As in WordPress or Joomla content is stored independent of a hierarchical menu. The user can choose to provide this "classical" navigation and/or make use of the Taxonomy System which sorts tagged content into categories.
Modules included in Drupal's 5.x core enable users to:
- Post, revise, and categorize content
- Conduct searches on internal site content
- Post comments
- Take part in forums
- Vote in polls
- Work on collaborative writing projects
- Post and view personal profiles
- Communicate among themselves or with the managers of a site
- Change the look of a site with off-the-shelf or custom-made themes
- Build multi-level menus
- Provide users with an interface in their local language
- Provide RSS feeds
- Aggregate content from the RSS feeds of other sites
- Register and manage user accounts
- Assign fine-grained user roles, granting users permission to use selected features of a site
- Use access rules to deny site access to specified usernames, e-mail addresses, and IP addresses
- Provide statistics and reports for administrators
- Manage caching and throttling to improve how a site performs in heavy traffic
- Construct and specify various input filters and content types
- Generate easy-to-remember URLs that can also be more easily interpreted by search engines.
Additional core administrative functions included in Drupal 6.x:
- Development tools (clear the cache, view theme functions and variables, view load time, etc.)

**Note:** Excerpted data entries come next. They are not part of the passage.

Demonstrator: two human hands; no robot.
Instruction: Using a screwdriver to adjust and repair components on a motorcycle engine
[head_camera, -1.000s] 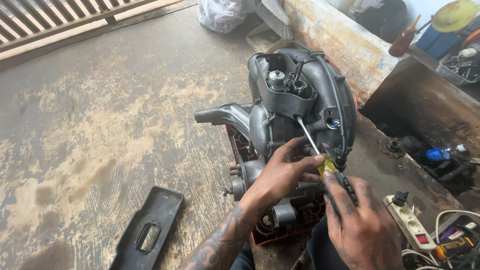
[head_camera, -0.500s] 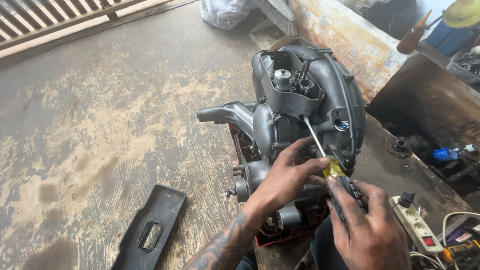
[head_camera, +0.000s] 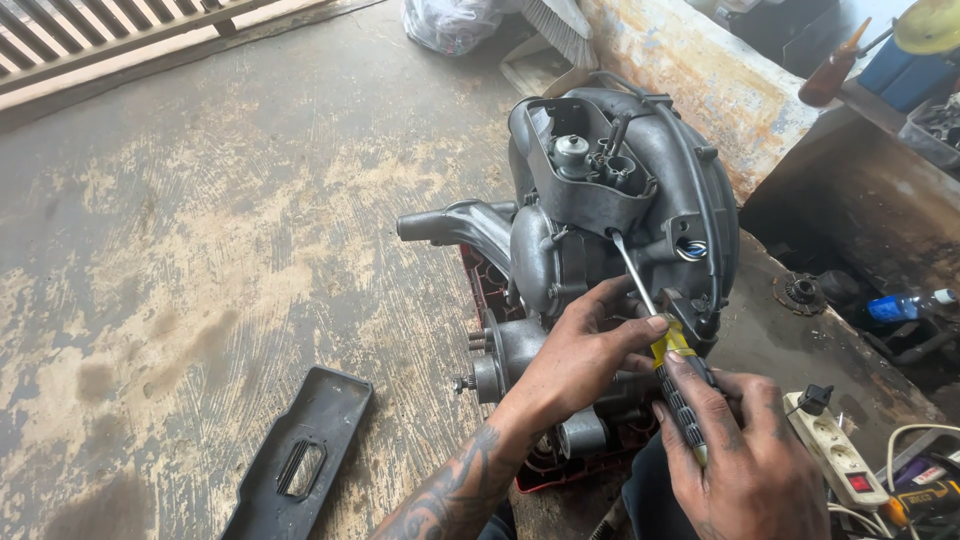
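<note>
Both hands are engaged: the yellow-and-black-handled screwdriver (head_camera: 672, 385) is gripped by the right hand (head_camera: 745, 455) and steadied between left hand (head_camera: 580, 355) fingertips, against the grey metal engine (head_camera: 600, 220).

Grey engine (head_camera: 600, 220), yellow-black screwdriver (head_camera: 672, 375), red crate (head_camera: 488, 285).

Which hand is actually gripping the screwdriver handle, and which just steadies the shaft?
The right hand grips the yellow-and-black screwdriver by its handle. The tattooed left hand only pinches near the shaft's base, resting against the grey engine.
</note>
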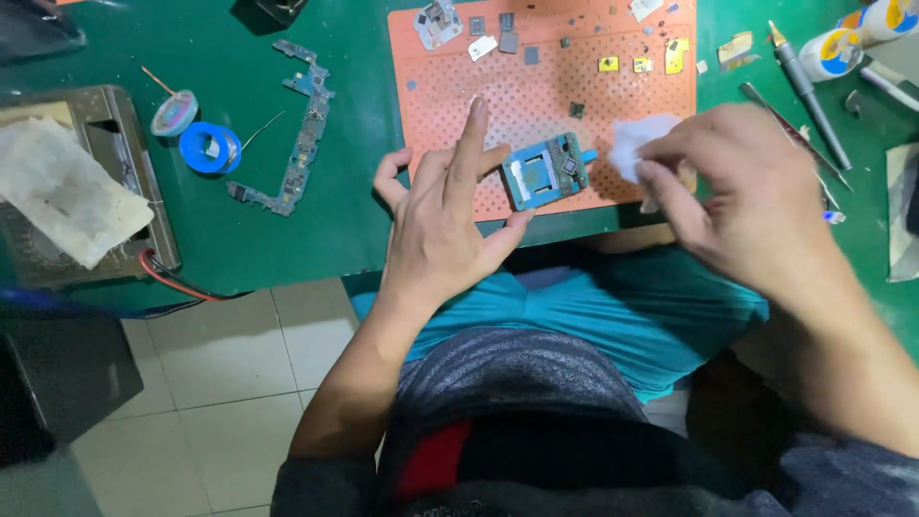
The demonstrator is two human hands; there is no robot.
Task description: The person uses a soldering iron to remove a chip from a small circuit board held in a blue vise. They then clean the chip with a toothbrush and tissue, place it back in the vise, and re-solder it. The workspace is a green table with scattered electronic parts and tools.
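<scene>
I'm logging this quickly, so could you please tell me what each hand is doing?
Left hand: pinching the small blue circuit board, other fingers spread.
Right hand: closed on a white wipe.

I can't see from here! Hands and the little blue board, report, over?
Left hand pinching small blue circuit board on orange mat. Right hand holding white wipe beside it. Nothing between.
</scene>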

- Triggers and Actions - a simple workflow tool.
- Update Status module - automatically notifies the administrator of any new releases to installed modules and themes.
- Redirect log
- Support for OpenID login.
The Drupal core has been designed with a system of hooks, or callbacks, that allow modules to insert functions into Drupal's path of execution. Functions and presentation can be added through pluggable modules and themes. Drupal maintains a detailed changelog of core feature updates by version
Contributed Modules
The Drupal website provides more than 2250 free modules written and contributed back by the Drupal community, including:
- CCK - the Content Construction Kit
- CCK-associated modules
- Views
- Organic Groups
- Panels
- eCommerce systems
- Photo galleries
- XML sitemaps
- Amazon Associate Tools
- Mailing list management
- A Constituent Relationship Management (CRM) System, CiviCRM
- Integration with CVS
- Workflow features - "Triggers" and "Action" modules are part of 6.x core
- System version tracking
Drupal modules can "override" the core's built-in features, extending or even replacing Drupal's default behavior without directly manipulating the programmed code in Drupal's core files. This modularization policy increases flexibility and security, and allows users to cleanly upgrade to newer releases, as the core code remains untouched.